14
Zult gij op hem vertrouwen, omdat zijn kracht groot is, en zult gij uw arbeid op hem laten?
15
Zult gij hem geloven, dat hij uw zaad zal wederbrengen, en vergaderen tot uw dorsvloer?
16
Zijn an u de verheugelijke vleugelen der pauwen?

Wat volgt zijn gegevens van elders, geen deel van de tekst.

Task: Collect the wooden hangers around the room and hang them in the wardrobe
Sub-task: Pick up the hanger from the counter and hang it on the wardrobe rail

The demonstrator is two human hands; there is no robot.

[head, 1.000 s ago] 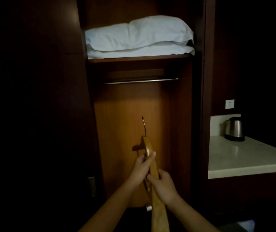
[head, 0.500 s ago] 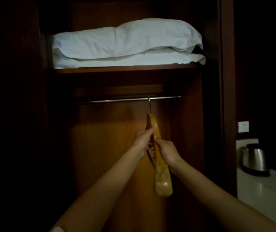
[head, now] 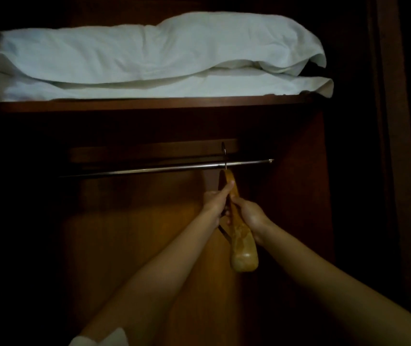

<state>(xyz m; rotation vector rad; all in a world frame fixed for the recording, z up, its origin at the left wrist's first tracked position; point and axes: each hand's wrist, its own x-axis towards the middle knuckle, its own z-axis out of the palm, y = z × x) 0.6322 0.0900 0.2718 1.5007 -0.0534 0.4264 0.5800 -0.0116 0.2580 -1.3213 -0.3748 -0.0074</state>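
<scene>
Nearest to me, at the bottom edge, a scrap of my white sleeve [head: 94, 339] shows at my left arm, and both my bare forearms reach up and away into the wardrobe [head: 306, 196]. My left hand [head: 215, 201] has its fingers closed round the upper part of the wooden hanger [head: 241, 243], thumb lying up along the wood; my right hand [head: 249, 217] is clamped on the same hanger just below and to the right, the two hands almost touching. The hanger is seen nearly edge-on, its rounded lower end hanging below my hands, its wood pale and glossy against the darker panel. Above my hands its thin metal hook [head: 223, 156] rises across the rail [head: 164, 168] and its top stands above the bar; whether it rests on the bar I cannot tell in this dim light. The rail runs left to right, dull silver, toward the right side wall. Behind it the wardrobe's back panel [head: 129, 245] is warm orange-brown wood, lit in the middle and falling to black at the left. Higher and farther, a dark wooden shelf [head: 149, 104] spans the width, and on it lie folded white pillows [head: 149, 58], stacked and creased. The room round the wardrobe is almost wholly dark.
</scene>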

Of de vederen des ooievaars, en des struisvogels?
17
Dat zij haar eieren in de aarde laat, en in het stof die verwarmt.
18
En vergeet, dat de voet die drukken kan, en de dieren des velds die vertrappen kunnen?
19
Zij verhardt zich tegen haar jongen, alsof zij de hare niet waren; haar arbeid is te vergeefs, omdat zij zonder vreze is.
20
Want God heeft haar van wijsheid ontbloot, en heeft haar des verstands niet medegedeeld.
21
Als het tijd is, verheft zij zich in de hoogte; zij belacht het paard en zijn rijder.
22
Zult gij het paard sterkte geven? Kunt gij zijn hals met donder bekleden?
23
Zult gij het beroeren als een sprinkhaan? De pracht van zijn gesnuif is een verschrikking.
24
Het graaft in den grond, en het is vrolijk in zijn kracht; en trekt uit, den geharnaste tegemoet.